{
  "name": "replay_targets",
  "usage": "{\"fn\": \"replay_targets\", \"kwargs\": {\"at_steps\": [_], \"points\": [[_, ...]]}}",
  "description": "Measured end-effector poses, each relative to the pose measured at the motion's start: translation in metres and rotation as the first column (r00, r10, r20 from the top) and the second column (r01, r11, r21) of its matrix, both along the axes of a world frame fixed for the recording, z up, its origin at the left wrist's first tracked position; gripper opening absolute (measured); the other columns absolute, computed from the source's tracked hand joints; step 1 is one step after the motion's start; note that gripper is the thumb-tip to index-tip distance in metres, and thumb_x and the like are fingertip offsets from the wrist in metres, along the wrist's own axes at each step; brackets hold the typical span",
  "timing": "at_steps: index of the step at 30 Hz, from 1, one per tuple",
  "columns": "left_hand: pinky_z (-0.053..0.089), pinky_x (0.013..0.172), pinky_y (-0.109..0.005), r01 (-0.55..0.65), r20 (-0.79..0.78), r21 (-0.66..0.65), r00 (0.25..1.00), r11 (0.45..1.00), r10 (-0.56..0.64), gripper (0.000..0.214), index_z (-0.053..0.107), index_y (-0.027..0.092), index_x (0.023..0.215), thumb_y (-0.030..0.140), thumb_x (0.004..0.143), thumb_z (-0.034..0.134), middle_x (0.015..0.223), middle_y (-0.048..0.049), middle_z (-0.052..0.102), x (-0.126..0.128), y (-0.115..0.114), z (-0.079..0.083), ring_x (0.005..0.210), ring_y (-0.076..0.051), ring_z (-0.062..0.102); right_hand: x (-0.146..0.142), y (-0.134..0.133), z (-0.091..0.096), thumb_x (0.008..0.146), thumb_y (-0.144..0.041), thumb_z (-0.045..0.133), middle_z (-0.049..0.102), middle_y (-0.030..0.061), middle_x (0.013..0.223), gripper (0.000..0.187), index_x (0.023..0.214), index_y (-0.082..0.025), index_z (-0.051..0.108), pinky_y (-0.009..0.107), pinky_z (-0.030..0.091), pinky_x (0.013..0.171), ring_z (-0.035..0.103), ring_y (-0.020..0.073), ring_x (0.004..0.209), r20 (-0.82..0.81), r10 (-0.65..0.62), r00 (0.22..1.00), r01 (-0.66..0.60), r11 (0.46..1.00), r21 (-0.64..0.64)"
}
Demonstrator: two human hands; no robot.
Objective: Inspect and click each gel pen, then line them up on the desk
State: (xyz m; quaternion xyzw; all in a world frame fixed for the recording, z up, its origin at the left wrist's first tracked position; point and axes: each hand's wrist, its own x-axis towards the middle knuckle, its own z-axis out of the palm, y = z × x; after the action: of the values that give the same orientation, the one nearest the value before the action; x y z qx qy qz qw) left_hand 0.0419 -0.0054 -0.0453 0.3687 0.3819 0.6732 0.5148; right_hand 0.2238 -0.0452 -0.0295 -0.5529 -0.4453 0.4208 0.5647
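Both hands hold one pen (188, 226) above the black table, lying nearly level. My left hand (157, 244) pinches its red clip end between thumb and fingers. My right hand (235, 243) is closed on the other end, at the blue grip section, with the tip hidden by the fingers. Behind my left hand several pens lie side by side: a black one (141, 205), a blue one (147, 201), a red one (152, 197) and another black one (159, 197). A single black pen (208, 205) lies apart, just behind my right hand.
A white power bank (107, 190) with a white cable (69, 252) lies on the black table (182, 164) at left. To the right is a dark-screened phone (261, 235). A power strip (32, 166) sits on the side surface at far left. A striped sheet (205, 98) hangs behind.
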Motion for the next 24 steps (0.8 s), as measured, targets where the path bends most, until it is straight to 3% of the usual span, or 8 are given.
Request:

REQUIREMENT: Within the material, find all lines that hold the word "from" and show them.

REPLY:
  "description": "Measured end-effector poses, each relative to the pose measured at the motion's start: translation in metres and rotation as the first column (r00, r10, r20 from the top) and the second column (r01, r11, r21) of its matrix, both along the axes of a world frame fixed for the recording, z up, its origin at the left wrist's first tracked position; gripper opening absolute (measured); the other columns absolute, computed from the source's tracked hand joints; step 1 is one step after the motion's start; note that gripper is the thumb-tip to index-tip distance in metres, and thumb_x and the like are fingertip offsets from the wrist in metres, along the wrist's own axes at each step; brackets hold the typical span",
  "timing": "at_steps: index of the step at 30 Hz, from 1, one per tuple",

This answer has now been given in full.